Punk proletarian restaurant breaks mold in funky Jaffa
With no financial backing, no experience and barely knowing how to operate a cash register, two artists-cum-restaurateurs stage a hipster extravaganza.
A person gets up in the morning and suddenly decides to open a restaurant. He may or may not have financial backing, talent or experience, but what's certain is that he's going for it. He finds a place, usually not virgin territory, it's the site of a restaurant that failed and closed. So what? He paints and equips it, enters the kitchen, cooks and invites everyone to taste. He doesn't think for a moment that his fate will resemble that of the restaurant on whose ruins he is sitting.
In recent years, veteran restaurateurs have been offering a valuable tip to those who dream of opening a restaurant: Forget it, you don't have enough money. And if someone opens that new restaurant anyway - and there are many such people - what is he thinking? How does he plan to avoid the statistics?
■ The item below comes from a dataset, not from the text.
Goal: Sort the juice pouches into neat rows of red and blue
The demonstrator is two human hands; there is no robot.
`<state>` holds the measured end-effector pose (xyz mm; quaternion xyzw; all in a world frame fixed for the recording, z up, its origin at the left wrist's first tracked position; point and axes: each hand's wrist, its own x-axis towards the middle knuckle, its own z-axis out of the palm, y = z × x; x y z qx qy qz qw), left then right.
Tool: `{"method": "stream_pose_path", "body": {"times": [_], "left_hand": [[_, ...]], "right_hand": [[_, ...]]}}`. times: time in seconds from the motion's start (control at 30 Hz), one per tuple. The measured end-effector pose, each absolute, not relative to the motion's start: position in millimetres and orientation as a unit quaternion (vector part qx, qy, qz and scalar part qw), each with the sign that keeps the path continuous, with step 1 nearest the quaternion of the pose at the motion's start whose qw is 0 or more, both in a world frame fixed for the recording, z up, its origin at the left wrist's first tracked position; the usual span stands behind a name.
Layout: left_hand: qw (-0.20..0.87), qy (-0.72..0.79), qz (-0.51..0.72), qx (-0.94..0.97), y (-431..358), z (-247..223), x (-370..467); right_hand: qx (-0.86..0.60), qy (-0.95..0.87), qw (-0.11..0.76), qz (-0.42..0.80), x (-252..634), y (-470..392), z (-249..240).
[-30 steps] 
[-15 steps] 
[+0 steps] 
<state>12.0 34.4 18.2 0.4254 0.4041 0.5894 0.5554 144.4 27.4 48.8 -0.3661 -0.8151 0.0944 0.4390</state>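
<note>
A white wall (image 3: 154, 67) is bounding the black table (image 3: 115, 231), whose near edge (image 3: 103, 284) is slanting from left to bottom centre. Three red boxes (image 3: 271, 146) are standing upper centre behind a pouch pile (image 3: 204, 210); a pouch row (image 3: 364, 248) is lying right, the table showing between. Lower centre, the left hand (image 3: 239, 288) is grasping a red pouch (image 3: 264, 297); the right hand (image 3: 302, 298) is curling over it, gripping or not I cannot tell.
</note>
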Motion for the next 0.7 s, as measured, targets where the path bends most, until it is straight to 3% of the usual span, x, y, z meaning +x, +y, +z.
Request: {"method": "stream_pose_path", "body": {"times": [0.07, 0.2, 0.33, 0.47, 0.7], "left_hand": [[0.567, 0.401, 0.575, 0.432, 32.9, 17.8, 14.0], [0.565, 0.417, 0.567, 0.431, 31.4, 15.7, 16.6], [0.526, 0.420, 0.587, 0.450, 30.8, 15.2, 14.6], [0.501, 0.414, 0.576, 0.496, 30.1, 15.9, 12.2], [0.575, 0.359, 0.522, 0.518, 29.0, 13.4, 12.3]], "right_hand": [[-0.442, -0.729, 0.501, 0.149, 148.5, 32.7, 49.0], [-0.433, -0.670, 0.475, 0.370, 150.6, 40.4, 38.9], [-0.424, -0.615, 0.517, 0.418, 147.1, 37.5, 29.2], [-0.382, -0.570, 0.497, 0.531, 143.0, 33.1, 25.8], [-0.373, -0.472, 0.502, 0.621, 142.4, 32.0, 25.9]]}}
Two people who have realized the first stage of the dream and recently opened a small restaurant in Jaffa, sound quite certain that they've done the right thing. Naama Fenichel (35, a photographer, pastry chef and hostess ), joined her friend Roi Avraham (31, who describes himself as a drummer-chef - a chef who is a drummer in the Zvuv Im Groove, Energia Holanit and Dirty Hands bands ). Together they are operating Hatarnegol (The Rooster ) restaurant (4 Shearith Yisrael St., Jaffa ), on the ruins of a Romanian restaurant.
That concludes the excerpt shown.